Учась в медицинской школе, я днем тренировался это делать в аудитории, а ночью – во сне. Медленно, но верно двигаясь к тому, чтобы иметь дело с живыми пациентами, я снова и снова склонялся над манекеном, тыкал трубкой в его невозмутимое слепое лицо, слушая скрип резины по резине и чувствуя, как от химических испарений слезятся глаза. Прошел год, и вот я стою в коридоре за дверью операционной, разговариваю с человеком, который не находит себе места от волнения перед операцией; в животе у него урчит. Я смотрю, как шевелятся его губы, но не слышу слов. Я знаю, что скоро он будет лежать без сознания на операционном столе, и значение для меня будет иметь только проходимость его дыхательных путей. Он вдыхает газ, засыпает, и анестезиолог подает мне инструменты, стараясь держаться поближе ко мне на случай, если я начну нажимать на верхние зубы металлической рукояткой клинка ларингоскопа, пытаясь разглядеть то самое отверстие диаметром с авторучку; но я не нажимаю, я делаю все, как меня учили, и трубка проскальзывает внутрь как по маслу.
Дальше – приемное отделение. Пьяница с полным брюхом пива, которого на улице избили до полусмерти. Старушка, которую последний раз видели накануне вечером поднимающейся по лестнице. Дородный мужик с бородой, желтой от никотина, который не может спокойно сидеть на месте, потому что ему нечем дышать. Эфиопский юноша, который упал с высоты пятиэтажного дома на кучу досок. От грез наяву – к кошмарам среди бела дня.
Слова этих пациентов для меня не очень важны, важны скорее их тела. Поставить трубку живому человеку непросто, поэтому если он не при смерти, проще сделать так, чтобы он был без сознания и отключить его мышцы с помощью препарата кураре, чтобы он лежал неподвижно, как манекен. В этом случае мышцы в его шее достаточно расслаблены, чтобы можно было просунуть ему в рот клинок ларингоскопа, максимально оттянуть подбородок и открыть на обозрение ромбовидный просвет между голосовыми связками. Он парализован, поэтому у него нет рвотного рефлекса. Дыхания тоже нет. И это как раз самое страшное.

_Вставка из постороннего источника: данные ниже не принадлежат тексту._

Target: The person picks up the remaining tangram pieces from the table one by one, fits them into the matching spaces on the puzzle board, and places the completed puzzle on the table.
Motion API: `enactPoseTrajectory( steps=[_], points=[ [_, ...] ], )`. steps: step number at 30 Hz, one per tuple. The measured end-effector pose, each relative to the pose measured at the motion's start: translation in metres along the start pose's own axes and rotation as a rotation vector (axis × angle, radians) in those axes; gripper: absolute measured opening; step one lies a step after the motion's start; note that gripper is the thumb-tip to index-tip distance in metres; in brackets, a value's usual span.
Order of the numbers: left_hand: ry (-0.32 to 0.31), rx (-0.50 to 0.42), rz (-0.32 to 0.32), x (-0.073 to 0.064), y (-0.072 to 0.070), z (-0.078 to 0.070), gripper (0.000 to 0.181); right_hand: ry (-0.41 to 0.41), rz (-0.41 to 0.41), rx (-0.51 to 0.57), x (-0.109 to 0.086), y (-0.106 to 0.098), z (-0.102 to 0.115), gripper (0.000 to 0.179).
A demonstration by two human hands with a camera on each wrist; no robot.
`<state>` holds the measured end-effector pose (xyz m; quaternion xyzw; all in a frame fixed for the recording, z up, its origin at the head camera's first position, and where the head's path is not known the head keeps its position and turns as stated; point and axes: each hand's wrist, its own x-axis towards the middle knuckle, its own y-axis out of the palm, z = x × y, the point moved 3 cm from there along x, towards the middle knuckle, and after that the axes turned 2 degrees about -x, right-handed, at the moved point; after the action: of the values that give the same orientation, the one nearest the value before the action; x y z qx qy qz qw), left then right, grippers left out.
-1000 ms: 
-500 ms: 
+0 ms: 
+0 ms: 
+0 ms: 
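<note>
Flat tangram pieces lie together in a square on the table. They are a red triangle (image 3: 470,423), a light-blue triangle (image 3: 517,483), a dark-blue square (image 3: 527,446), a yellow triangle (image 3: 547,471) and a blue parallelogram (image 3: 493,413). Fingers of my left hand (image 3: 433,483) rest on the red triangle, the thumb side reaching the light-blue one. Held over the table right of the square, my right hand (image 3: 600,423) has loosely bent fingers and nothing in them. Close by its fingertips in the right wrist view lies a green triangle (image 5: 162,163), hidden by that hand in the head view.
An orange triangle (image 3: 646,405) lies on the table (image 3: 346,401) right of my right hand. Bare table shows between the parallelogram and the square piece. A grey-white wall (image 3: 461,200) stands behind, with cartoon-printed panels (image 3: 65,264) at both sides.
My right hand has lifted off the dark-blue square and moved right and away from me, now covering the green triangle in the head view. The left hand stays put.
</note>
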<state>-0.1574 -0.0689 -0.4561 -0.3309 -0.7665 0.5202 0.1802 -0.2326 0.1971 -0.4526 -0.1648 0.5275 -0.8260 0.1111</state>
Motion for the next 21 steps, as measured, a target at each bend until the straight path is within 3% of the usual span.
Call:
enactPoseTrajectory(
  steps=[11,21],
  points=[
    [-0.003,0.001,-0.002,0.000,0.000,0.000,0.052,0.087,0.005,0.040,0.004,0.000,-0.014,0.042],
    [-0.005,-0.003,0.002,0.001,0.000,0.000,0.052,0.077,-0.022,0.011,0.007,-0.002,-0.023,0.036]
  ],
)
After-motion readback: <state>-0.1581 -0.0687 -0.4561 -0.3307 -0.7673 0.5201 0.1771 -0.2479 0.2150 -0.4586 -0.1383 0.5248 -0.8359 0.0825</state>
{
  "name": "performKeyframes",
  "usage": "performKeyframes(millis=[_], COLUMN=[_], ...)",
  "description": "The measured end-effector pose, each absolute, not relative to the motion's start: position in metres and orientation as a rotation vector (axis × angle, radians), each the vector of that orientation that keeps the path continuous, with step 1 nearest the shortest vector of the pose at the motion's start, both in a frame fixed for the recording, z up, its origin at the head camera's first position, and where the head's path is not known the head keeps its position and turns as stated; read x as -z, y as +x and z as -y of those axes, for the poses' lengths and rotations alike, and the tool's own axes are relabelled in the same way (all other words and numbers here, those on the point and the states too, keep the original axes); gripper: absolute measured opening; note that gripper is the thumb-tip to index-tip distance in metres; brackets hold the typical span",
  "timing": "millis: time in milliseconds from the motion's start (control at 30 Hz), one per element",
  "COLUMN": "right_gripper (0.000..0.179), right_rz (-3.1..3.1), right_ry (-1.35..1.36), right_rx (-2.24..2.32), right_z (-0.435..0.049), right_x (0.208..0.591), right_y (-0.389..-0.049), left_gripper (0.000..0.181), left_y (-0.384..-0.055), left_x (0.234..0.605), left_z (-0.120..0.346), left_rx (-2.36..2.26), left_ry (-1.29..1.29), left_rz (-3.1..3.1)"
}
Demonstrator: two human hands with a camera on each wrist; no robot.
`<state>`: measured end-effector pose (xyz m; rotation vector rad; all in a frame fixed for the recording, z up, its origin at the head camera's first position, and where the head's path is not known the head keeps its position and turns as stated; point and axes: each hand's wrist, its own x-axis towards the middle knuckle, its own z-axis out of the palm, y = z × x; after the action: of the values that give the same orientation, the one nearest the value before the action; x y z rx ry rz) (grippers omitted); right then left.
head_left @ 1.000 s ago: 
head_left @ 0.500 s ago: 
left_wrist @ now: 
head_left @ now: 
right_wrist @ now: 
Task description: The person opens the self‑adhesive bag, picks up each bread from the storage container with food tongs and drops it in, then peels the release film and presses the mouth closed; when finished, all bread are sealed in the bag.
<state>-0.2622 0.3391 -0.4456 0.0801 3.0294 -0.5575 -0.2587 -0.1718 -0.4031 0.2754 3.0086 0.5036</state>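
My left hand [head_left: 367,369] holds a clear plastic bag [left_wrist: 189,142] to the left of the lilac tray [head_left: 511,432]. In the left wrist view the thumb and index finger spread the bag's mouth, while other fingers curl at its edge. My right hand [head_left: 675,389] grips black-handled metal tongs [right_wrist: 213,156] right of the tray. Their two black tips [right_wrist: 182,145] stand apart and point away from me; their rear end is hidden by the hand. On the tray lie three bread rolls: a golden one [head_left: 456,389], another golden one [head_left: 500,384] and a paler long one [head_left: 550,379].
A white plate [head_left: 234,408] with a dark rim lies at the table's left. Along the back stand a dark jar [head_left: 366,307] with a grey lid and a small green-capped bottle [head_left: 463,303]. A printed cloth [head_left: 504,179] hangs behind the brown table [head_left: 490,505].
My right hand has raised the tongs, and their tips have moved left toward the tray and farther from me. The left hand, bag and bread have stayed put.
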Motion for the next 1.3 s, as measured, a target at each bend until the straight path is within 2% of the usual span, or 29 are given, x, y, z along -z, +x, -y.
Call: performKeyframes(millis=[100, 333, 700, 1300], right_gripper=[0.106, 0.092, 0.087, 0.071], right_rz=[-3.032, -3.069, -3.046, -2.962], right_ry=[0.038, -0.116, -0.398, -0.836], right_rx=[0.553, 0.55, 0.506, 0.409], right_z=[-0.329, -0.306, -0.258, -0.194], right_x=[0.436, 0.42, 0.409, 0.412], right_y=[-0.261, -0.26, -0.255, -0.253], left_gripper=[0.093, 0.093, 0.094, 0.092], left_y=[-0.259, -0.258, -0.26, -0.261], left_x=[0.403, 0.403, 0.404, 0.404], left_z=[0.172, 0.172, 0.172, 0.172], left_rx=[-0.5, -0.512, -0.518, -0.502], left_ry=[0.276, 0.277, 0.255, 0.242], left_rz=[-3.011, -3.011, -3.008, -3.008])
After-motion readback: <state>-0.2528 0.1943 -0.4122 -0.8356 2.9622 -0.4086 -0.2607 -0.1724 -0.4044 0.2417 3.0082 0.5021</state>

Теперь есть примерно 1,5 минуты на то, чтобы вставить трубку, потом уровень кислорода начнет падать и начнется необратимый процесс. Эти мгновения так важны, что иногда кажутся часами, ведь стоит только услышать сигнал датчика сатурации («бип-биииип-биииииииип»), и будущее мгновенно превратится в прошлое.
Я стоял позади, далеко от этого мужчины, упавшего со строительных лесов. В комнате было много голосов. Так много, что невозможно было разобрать ни одного слова. Было слишком громко. Датчика сатурации не было.
У головы пациента стоял молодой доктор, он занимался интубацией. Пациенту уже дали препарат кураре. Можно засекать 90 секунд.
Раз. Два. Три.
Фонарик сотового телефона. Точно, теперь я вспомнил. Кто-то светил фонариком сотового телефона в рот пациенту, чтобы было лучше видно.
Пятьдесят. Пятьдесят один.
– Я попал, – сказал он, выпрямившись и вытирая пот со лба.
Комнату озарили улыбки.
Но это было не так. Он не попал. Через 2 минуты сердечный ритм пациента ускорился, а потом превратился в ровную линию, и он умер. Ему было нечем дышать. Зато в пищеводе у него была трубка диаметром с пятак.
Дыхание
Вот это здорово. Просто предел мечтаний.
Я сплю внизу, рядом с печкой. В печке что-то пыхтит и потрескивает. Воздух здесь сухой, а раскладушка провисает подо мной над холодным бетонным полом подвала. Но я все равно сплю крепко, как в детстве. Тогда, как и сейчас, я просыпался рано утром, ощущая запах жареного сала, тщетно пытаясь ухватиться за яркие нити тающих сновидений.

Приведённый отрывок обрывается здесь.